Towns come and go. Names of places change. Different people identify a place with a different name. Catalogers unfamiliar with an area sometimes have a mind of their own.
I know exactly where the Immanuel Lutheran Church is south of Carthage in Hancock County, Illinois. I’ve been there many times. The church could be seen from where my grandparents and great-grandparents lived–in fact it’s in the background of the occasional picture. It is not located in any town. It’s been a country church since it’s founding in the late 1800s.
It really is closer to Bentley or Basco, Illinois, than it is to Carthage. Bentley is what the pastor wrote for the location of one of the early church books in the 1880s. Others (myself included) refer to it as being in Basco. Ancestry.com in it’s database of Lutheran church books refers to it as being in Carthage.

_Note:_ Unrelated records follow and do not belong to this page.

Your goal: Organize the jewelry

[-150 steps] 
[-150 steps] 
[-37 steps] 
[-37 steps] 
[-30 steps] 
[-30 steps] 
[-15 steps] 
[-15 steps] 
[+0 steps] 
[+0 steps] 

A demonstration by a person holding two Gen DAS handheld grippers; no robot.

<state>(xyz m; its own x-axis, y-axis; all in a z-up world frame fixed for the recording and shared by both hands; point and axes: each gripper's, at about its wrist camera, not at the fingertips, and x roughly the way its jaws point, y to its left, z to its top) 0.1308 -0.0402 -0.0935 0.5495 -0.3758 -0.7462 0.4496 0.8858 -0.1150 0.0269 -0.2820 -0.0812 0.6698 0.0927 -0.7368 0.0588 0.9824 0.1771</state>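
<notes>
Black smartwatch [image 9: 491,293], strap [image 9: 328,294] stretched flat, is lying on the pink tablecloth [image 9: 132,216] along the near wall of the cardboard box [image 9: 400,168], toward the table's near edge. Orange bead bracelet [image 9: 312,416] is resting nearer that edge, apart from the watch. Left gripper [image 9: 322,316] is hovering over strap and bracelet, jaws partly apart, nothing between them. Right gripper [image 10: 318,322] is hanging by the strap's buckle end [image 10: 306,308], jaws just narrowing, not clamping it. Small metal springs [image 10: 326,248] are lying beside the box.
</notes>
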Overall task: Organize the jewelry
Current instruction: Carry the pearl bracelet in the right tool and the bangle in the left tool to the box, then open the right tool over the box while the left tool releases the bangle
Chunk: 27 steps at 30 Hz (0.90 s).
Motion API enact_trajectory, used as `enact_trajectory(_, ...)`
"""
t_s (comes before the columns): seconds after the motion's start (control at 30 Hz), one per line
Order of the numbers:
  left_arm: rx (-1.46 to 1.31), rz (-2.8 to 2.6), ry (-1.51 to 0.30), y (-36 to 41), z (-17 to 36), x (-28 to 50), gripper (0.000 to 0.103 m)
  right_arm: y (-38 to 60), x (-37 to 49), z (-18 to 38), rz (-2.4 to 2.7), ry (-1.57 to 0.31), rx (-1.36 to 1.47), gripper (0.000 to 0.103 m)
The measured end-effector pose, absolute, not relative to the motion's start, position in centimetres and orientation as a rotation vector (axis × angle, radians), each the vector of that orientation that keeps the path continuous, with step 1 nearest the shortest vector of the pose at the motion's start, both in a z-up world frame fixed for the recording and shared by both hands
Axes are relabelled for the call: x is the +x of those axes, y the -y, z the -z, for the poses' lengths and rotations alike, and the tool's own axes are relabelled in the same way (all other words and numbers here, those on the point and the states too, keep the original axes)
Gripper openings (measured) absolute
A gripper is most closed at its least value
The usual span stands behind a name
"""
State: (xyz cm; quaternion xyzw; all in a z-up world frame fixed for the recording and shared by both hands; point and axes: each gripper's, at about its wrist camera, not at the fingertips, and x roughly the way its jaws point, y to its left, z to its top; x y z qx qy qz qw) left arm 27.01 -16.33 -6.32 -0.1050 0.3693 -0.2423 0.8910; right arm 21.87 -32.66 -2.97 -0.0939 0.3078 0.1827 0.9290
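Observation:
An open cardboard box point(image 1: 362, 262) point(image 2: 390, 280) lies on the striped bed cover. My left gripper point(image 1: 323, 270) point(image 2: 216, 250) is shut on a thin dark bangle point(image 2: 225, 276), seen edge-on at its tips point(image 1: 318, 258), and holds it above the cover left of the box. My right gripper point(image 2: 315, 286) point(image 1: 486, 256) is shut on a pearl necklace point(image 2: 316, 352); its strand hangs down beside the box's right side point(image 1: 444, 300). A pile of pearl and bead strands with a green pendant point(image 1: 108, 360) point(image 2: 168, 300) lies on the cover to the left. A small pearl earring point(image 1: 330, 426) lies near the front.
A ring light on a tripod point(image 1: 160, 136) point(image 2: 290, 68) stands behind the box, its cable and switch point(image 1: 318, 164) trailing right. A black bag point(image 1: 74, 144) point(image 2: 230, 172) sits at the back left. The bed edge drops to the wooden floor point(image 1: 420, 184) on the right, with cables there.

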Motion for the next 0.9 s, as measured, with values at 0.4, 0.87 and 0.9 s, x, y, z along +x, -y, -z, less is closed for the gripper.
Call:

It’s sometimes referred to as the German church as that language was spoken there longer than it was spoken at the Lutheran church in Carthage. Occasionally it’s referred to as the “south church” due to it’s proximity to Carthage.
This church is not the only one whose “location” may change depending upon the time and who is describing it. Current genealogists who wish to avoid confusion, may wish to clarify the location of such places by using either GPS coordinates or indicating the township and section number.
Just remember that what you think may be two different things with the same name may just be one with different locations connected to it for one reason or another. And always take care when using any catalog or database of record images as a cataloger may have tagged a church or a cemetery to a location with which you do not necessarily associate it.